• [What is needed]: Using "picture" as the search string, find the matching lines below and copy them.

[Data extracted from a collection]
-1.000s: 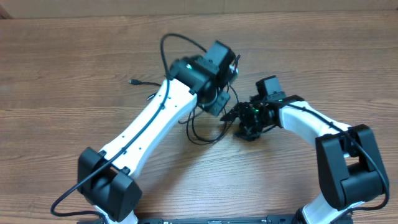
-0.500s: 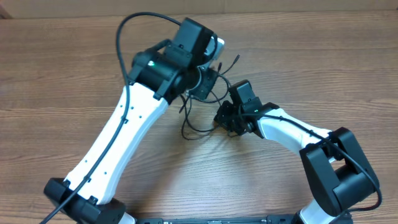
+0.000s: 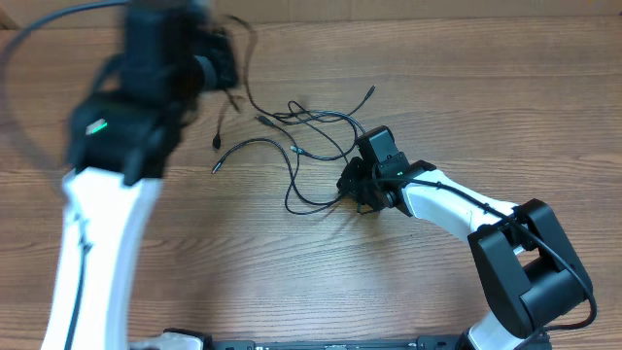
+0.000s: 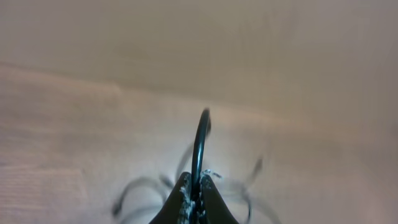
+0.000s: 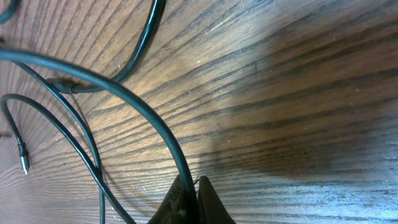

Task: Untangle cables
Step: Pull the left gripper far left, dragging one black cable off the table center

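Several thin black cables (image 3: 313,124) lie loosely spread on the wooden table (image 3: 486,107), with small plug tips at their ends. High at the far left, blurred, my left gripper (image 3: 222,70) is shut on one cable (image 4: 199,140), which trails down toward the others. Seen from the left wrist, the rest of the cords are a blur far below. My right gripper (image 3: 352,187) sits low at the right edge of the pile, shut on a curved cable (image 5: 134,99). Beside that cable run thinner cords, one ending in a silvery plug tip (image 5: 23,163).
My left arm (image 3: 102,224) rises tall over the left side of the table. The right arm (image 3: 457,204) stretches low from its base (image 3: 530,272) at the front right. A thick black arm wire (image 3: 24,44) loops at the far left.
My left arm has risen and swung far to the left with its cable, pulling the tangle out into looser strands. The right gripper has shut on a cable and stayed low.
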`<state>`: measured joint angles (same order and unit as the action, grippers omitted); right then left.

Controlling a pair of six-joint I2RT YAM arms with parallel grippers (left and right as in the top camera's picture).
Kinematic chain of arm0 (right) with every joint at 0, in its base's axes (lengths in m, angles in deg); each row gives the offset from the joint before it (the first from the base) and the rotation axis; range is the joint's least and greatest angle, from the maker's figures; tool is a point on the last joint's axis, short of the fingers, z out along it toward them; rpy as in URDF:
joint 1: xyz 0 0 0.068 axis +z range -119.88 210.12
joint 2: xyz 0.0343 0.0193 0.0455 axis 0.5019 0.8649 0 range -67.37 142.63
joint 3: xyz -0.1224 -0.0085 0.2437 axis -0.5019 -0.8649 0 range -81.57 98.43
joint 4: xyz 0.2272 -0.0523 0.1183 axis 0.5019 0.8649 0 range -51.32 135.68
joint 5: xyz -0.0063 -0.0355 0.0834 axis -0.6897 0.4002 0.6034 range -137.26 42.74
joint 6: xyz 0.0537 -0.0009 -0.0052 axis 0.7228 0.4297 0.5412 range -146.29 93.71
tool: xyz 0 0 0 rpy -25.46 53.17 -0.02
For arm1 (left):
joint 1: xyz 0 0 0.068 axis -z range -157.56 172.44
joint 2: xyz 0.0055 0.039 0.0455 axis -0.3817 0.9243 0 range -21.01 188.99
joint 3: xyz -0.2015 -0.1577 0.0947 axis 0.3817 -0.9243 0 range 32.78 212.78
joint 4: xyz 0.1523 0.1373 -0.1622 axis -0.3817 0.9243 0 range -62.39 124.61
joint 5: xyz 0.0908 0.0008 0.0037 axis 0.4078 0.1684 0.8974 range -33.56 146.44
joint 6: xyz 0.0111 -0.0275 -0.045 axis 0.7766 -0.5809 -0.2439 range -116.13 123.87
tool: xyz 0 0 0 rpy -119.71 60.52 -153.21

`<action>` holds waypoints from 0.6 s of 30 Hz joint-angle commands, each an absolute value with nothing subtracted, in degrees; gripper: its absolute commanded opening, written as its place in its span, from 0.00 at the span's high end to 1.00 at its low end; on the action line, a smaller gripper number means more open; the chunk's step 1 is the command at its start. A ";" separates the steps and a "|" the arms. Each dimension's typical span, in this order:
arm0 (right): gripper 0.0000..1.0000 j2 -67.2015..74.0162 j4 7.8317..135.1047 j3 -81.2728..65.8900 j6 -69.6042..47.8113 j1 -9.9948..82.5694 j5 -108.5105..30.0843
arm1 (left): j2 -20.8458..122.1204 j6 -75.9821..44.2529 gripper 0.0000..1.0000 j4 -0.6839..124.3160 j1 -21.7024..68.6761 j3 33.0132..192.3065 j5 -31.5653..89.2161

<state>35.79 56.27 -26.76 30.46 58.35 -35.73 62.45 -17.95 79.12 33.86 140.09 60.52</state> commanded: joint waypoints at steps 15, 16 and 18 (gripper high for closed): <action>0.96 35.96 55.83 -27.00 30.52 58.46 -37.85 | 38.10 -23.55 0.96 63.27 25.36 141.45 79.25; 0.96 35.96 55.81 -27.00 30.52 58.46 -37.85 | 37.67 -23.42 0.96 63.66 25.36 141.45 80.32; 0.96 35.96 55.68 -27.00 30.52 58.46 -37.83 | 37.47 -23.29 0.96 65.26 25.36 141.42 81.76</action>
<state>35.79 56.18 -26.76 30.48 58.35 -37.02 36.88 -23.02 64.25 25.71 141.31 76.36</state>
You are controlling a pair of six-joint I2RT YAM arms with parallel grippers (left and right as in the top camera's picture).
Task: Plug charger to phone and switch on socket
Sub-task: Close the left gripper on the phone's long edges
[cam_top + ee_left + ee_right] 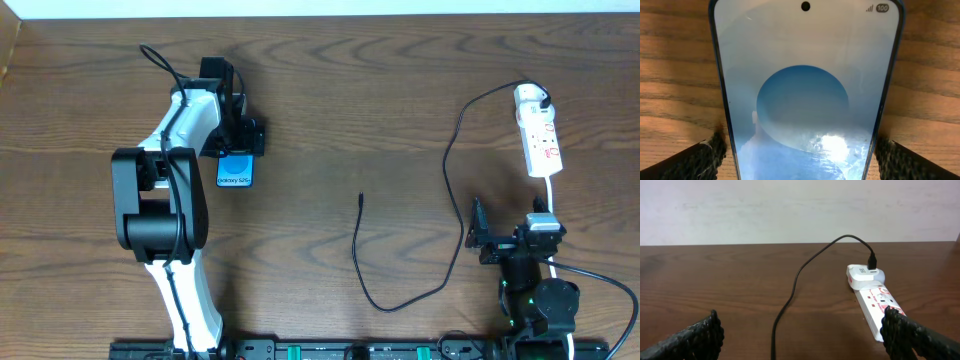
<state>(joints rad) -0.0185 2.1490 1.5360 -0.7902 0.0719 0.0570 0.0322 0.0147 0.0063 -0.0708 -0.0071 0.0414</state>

• [Response]:
Controlling a pair of six-joint I2RT YAM arms with parallel grippers (left and right as in the top camera's picture).
You are controlling a pair of six-joint I2RT YAM arms with parallel grippers (left and right as in the top camera's picture).

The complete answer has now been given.